Mixing methods into a union. int | fmt.Stringer is illegal — a multi-term union cannot contain a method-bearing interface. Methods and unions combine via intersection (separate elements on separate lines), not within a union.

Assuming interface types implement comparable. Pre-Go-1.20 mental models say “any is comparable, so it implements comparable.” It does not implement it (interfaces are not strictly comparable); since Go 1.20 it satisfies it. The distinction matters when you try to make a generic type’s comparable parameter usable as an ordinary interface value — it still cannot be.

Expecting field access from a type set. A constraint like interface{ ~struct{ X int } } does not let you read t.X inside the generic body. Type sets constrain operations and identity, not field access — see Generics and Type Parameters.

Alternatives and When to Choose Them

  • Method-only (basic) interfaces. When the constraint is genuinely “any type with these methods,” a plain interface is the constraint — and it doubles as an ordinary interface type. No ~/| needed.
  • any as the constraint. When the generic code does not need any operation on T beyond moving it around (a generic container that only stores and returns values), constrain with any. Adding a narrower constraint you do not use is noise.
  • comparable. Exactly when the code does ==/!= on T (map keys, set membership, equality search) and nothing else.
  • cmp.Ordered / constraints.*. When the code needs </ordering or arithmetic, reach for the standard cmp.Ordered rather than hand-rolling a union — it is exhaustive and correct, and a shared constraint reads better than a bespoke one.
  • Custom unions. Only when none of the standard constraints fits — e.g. “integers only, no floats.” Keep them in one place and reuse.

Production Notes

The standard library’s cmp package (Go 1.21) is the reference for constraint design — cmp.Ordered is the union you should reuse rather than re-derive.

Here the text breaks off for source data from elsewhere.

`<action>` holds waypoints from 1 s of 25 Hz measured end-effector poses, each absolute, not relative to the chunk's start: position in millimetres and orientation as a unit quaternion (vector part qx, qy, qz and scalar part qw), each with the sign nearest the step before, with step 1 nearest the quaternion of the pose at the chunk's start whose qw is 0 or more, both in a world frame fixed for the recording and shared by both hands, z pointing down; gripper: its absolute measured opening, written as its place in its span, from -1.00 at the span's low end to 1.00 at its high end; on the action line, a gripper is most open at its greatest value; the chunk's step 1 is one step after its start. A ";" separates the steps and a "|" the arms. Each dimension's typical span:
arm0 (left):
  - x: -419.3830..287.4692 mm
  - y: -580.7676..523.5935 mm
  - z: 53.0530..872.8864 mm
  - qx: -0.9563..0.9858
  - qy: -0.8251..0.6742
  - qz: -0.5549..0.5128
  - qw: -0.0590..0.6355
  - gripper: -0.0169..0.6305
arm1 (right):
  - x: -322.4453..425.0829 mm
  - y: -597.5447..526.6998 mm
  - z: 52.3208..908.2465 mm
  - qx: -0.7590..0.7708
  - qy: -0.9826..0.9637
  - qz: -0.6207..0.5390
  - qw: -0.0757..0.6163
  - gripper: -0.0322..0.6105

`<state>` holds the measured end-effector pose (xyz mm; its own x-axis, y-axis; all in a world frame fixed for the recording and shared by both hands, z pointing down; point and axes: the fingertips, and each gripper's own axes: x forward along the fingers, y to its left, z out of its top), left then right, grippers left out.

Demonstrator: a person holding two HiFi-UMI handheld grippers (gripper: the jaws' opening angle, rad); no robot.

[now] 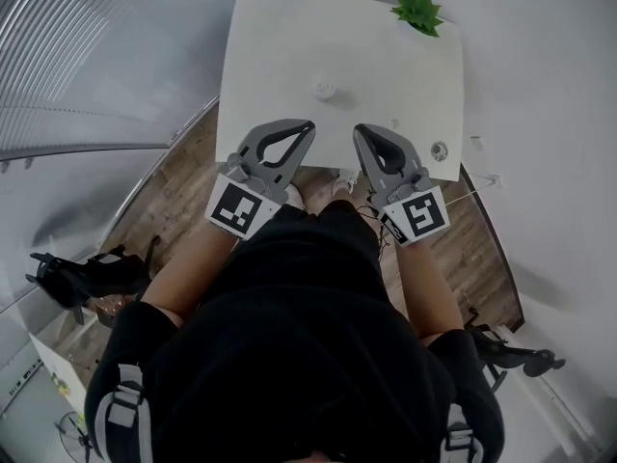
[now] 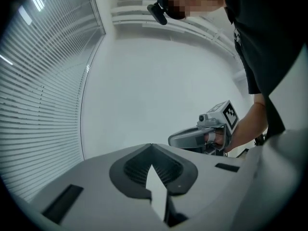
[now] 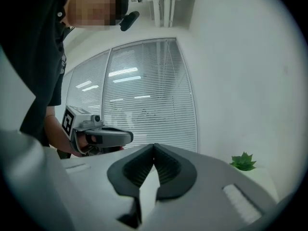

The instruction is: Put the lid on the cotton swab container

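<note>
A small white round object [image 1: 326, 90] stands on the white table [image 1: 280, 46] near its middle. A second small round piece with a grey ring [image 1: 440, 150] lies close to the table's near right corner. Both are too small to tell lid from cotton swab container. My left gripper [image 1: 308, 125] and right gripper [image 1: 359, 130] are held side by side over the table's near edge, short of both objects. Each is shut with nothing between its jaws. The left gripper view looks past its closed tips [image 2: 151, 146] at the right gripper [image 2: 202, 136]. The right gripper view shows its closed tips [image 3: 154, 146].
A green potted plant [image 1: 417, 11] sits at the table's far right corner and shows again as the plant [image 3: 242, 161]. Window blinds [image 1: 67, 56] run along the left. Black stands [image 1: 82, 276] rest on the wooden floor at left, with another at right [image 1: 516, 353].
</note>
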<state>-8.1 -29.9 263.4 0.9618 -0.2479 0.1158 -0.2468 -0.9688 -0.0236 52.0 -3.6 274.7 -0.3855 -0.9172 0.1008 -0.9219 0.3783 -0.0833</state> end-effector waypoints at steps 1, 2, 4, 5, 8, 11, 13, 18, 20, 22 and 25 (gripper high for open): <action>-9.8 -27.0 260.1 -0.991 0.122 -0.057 0.009 -0.92 | 49.3 0.9 272.3 0.556 -0.828 0.063 0.016 -0.87; -11.4 -24.5 257.6 -0.991 0.120 -0.056 0.013 -0.92 | 46.9 4.8 270.5 0.559 -0.827 0.064 0.014 -0.87; -13.9 -20.8 254.2 -0.991 0.118 -0.054 0.015 -0.92 | 42.4 11.2 267.9 0.563 -0.824 0.062 0.012 -0.87; -14.4 -19.2 252.7 -0.992 0.118 -0.052 0.015 -0.92 | 40.5 14.1 266.8 0.564 -0.823 0.062 0.011 -0.87; -13.4 -13.6 247.2 -0.992 0.117 -0.048 0.019 -0.92 | 37.1 22.2 263.2 0.564 -0.823 0.060 0.011 -0.87; -10.4 -7.1 243.1 -0.992 0.116 -0.046 0.017 -0.92 | 37.5 27.5 260.3 0.562 -0.825 0.058 0.011 -0.87; -9.4 -3.2 242.0 -0.992 0.115 -0.043 0.009 -0.92 | 37.3 29.9 258.4 0.561 -0.826 0.055 0.011 -0.87; -10.0 4.5 244.4 -0.992 0.112 -0.049 0.011 -0.92 | 35.3 34.2 256.0 0.561 -0.826 0.048 0.011 -0.87; -10.4 5.5 244.8 -0.992 0.114 -0.048 0.008 -0.92 | 34.5 35.1 255.8 0.560 -0.827 0.047 0.010 -0.87; -11.9 4.8 245.8 -0.992 0.117 -0.048 0.008 -0.92 | 33.3 34.9 255.6 0.558 -0.828 0.050 0.005 -0.87; -14.3 4.0 249.2 -0.992 0.119 -0.052 0.006 -0.92 | 30.7 35.1 254.7 0.554 -0.831 0.049 0.005 -0.87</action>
<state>-14.3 4.0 249.2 0.9662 -0.2364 0.1023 -0.2351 -0.9716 -0.0251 30.7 35.1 254.7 -0.3859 -0.9204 0.0631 -0.9214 0.3812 -0.0753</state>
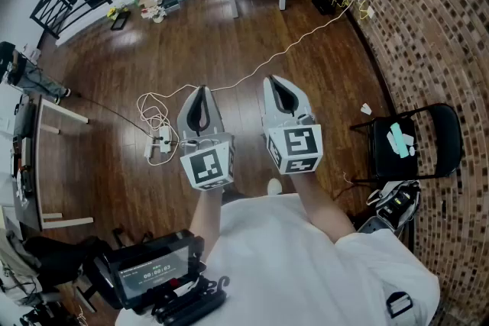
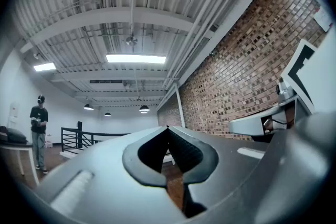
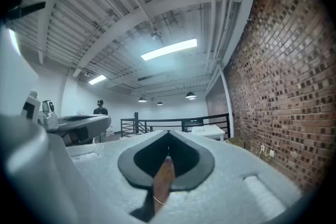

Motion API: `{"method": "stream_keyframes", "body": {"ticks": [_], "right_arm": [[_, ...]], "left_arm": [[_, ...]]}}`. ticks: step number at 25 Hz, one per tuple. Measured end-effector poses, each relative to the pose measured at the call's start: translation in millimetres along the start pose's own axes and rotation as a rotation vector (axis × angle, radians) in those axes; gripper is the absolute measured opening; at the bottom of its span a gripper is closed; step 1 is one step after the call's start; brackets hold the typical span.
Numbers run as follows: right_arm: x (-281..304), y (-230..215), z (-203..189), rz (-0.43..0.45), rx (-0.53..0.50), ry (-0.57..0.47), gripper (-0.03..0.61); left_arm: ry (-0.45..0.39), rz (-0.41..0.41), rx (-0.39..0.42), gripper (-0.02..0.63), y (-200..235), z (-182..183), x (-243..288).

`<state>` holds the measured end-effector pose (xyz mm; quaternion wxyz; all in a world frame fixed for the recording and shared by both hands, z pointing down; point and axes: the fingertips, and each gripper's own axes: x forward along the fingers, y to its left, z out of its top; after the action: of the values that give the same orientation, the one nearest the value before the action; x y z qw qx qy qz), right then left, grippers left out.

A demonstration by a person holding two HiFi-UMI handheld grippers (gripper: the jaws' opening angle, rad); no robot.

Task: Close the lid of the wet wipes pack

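Dark wooden floor (image 1: 229, 34) runs under you up to a brick wall (image 1: 428, 27), with a white cable (image 1: 256, 71) trailing across the boards, and you hold both tongs side by side in front of your chest. Your left tongs (image 1: 202, 90) (image 2: 168, 127) are clenched, tips meeting on nothing, and your right tongs (image 1: 276, 80) (image 3: 168, 134) are clenched empty as well. What looks like the wet wipes pack (image 1: 399, 140), pale green and white, lies on the seat of the black folding chair (image 1: 384, 158) by the wall to your right, well apart from both tongs.
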<state>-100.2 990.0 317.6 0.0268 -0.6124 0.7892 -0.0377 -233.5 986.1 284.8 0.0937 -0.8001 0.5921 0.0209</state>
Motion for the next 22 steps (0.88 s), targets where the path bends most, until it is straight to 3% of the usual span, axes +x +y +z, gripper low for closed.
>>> {"method": "stream_keyframes", "body": {"ticks": [6,10,14,18,22], "right_arm": [[2.1,-18.9,-6.8,0.021,0.024,0.016,-0.011],[20.7,-16.5,-12.2,0.038,0.045,0.035,-0.011],[42.6,-7.5,-27.8,0.044,0.038,0.073,-0.011],[79.2,-10.7,-39.2,0.012,0.0,0.113,-0.011],[135.6,-27.7,-30.5,-0.036,-0.055,0.099,-0.011]], "left_arm": [[0.008,0.005,0.008,0.015,-18.0,-3.7,-1.0],[0.059,0.038,0.017,0.015,-1.7,-7.8,4.9],[0.128,0.031,-0.021,0.015,16.1,-37.4,24.4],[0.133,-0.036,-0.062,0.015,25.9,-58.4,70.6],[0.079,-0.12,-0.065,0.015,38.0,-65.0,129.9]]}}
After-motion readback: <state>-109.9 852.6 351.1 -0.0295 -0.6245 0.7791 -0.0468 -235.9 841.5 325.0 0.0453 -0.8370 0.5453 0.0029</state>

The slices and maps packages (Go 1.21) lean heavily on comparable (for slices.Contains, slices.Index, maps.Equal) and cmp.Ordered (for slices.Sort, slices.Max, slices.Min). The golang.org/x/exp/constraints package predates cmp and is now partly redundant — its Ordered is a mere alias for cmp.Ordered — but constraints.Integer, constraints.Float, and constraints.Signed/Unsigned remain useful when you need finer-grained numeric categories than cmp.Ordered offers.

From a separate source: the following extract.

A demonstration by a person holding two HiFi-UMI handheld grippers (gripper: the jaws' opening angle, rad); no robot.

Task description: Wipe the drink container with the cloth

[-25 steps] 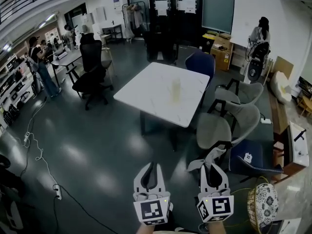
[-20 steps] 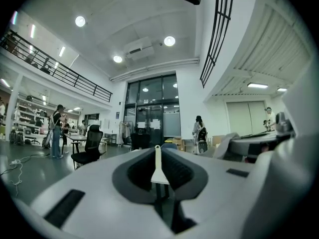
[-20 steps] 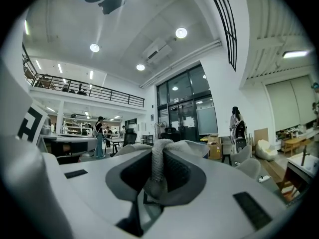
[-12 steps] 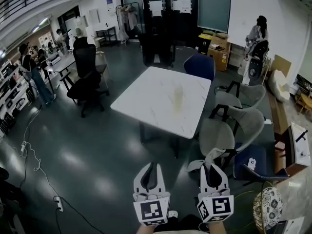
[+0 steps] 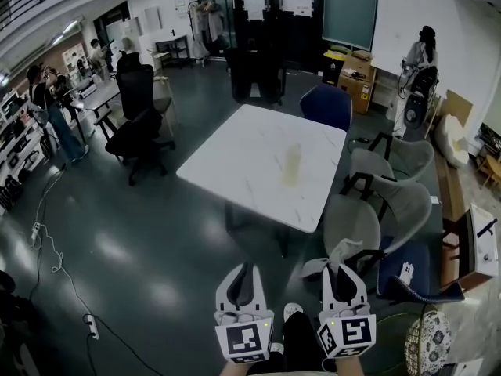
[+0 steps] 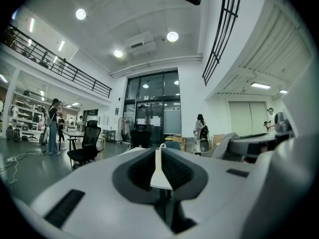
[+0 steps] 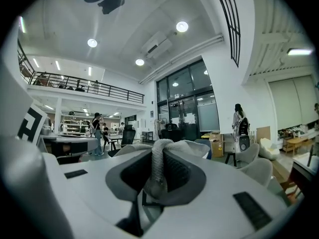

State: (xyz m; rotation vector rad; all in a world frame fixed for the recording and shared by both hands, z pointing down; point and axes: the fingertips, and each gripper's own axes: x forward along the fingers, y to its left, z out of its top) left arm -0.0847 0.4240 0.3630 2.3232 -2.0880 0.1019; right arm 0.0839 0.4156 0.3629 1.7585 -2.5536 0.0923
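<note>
The drink container (image 5: 293,164) stands on the white table (image 5: 235,151), right of the tabletop's middle and well apart from both claws, with a stretch of dark floor (image 5: 156,249) between them. In the head view it sits higher in the frame than the claws, on a line that runs between the two and closer to the right one.

The left gripper (image 5: 244,268) is clenched – its jaws meet in a thin seam in the left gripper view (image 6: 160,156), with nothing held between them. The right gripper (image 5: 342,268) is grasping the cloth (image 5: 337,254): in the right gripper view (image 7: 158,176) the pale knitted cloth (image 7: 159,156) is pinched between the jaws, humps up over the tips and hangs down on either side. From the head view a flap of it hangs off to the left of the jaws.

By count: one drink container, one cloth, one table and two claws, side by side at the bottom of the head view. Three grey chairs (image 5: 395,202) stand along the table's right side and a blue chair (image 5: 327,104) at its far corner.

The container is upright – its long axis is vertical, its base on the tabletop. It is pale and blurred, so its top cannot be made out
</note>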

The Go 1.20 comparable-satisfaction change is a subtle real-world gotcha that bit early generic libraries: a generic Set[T comparable] written in Go 1.18/1.19 could not be instantiated as Set[any], which broke “set of arbitrary values” use cases; from Go 1.20 it can — but the library now silently inherits the runtime-panic risk of comparing interface values holding non-comparable types, exactly as map[any]struct{} always has. Library authors targeting comparable should document this and, where strict comparability is genuinely required, use the func isComparable[_ comparable]() assertion trick (from the comparable blog post) to force a compile-time check.

As of the Go 1.26 baseline the type-set model is unchanged since 1.18, with the 1.20 satisfaction refinement being the one substantive evolution. The bigger post-1.18 movement has been in type inference (Go 1.21), not in constraints themselves.